WORK REQUIRED:
Filter this data down to the lines that hold "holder", and copy them.

INPUT:
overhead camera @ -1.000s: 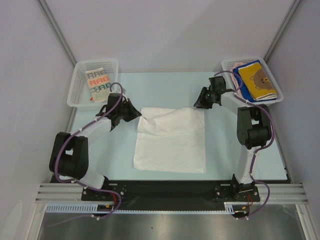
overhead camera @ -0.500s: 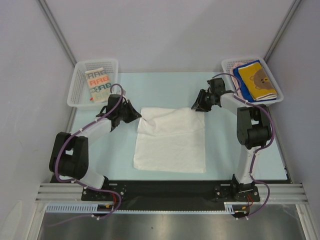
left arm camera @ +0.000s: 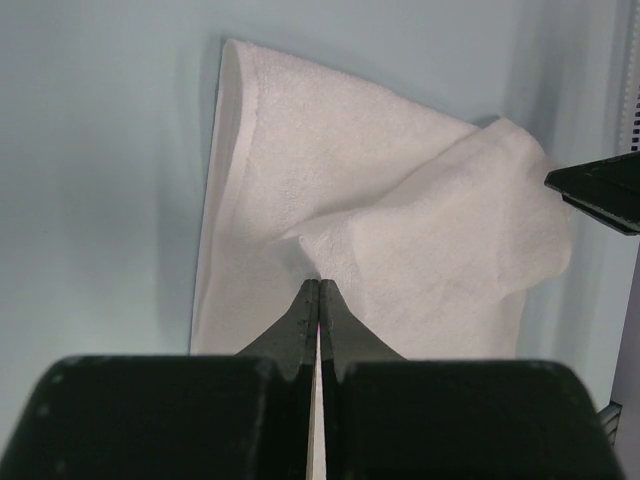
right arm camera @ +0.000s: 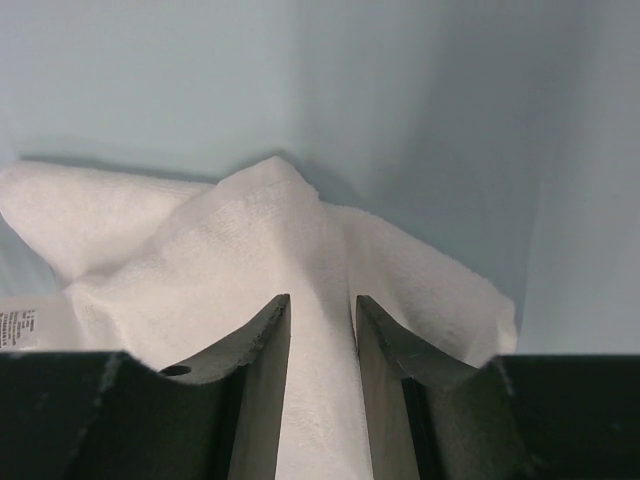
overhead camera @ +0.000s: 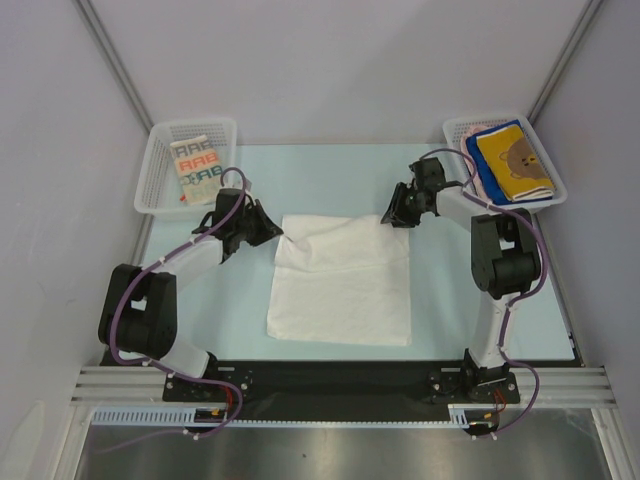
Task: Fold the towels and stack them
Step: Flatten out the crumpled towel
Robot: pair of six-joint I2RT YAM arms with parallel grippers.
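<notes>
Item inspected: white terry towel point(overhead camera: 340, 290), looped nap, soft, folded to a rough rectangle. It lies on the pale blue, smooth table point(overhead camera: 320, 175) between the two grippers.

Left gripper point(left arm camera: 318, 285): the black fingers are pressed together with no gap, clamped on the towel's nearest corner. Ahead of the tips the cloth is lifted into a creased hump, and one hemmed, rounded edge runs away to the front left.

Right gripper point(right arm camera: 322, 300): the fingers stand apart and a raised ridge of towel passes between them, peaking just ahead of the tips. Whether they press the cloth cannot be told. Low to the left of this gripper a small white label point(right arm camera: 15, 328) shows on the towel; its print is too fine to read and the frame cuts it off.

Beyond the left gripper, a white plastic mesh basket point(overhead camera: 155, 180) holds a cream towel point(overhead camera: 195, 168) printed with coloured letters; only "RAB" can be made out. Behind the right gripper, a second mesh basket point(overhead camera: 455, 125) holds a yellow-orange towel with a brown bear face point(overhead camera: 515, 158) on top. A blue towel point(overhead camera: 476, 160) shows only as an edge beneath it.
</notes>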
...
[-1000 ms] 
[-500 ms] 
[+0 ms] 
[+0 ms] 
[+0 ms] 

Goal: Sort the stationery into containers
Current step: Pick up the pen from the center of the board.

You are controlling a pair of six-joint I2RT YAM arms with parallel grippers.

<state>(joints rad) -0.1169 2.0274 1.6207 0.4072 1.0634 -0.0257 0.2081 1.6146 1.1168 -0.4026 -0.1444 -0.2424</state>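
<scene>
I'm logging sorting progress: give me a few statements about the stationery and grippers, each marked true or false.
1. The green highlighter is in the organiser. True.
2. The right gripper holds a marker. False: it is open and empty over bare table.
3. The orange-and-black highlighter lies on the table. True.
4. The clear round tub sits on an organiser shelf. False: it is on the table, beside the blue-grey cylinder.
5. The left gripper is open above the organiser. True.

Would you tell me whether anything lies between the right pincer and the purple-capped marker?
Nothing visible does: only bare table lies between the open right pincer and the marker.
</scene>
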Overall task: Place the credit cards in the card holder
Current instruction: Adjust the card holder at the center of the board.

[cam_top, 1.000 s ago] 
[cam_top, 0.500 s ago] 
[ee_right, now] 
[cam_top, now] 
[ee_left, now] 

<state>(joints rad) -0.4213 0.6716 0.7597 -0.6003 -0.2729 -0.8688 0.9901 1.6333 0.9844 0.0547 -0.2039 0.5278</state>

SOLUTION:
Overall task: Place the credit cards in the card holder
Current instruction: Adjust the card holder at the center of the board.

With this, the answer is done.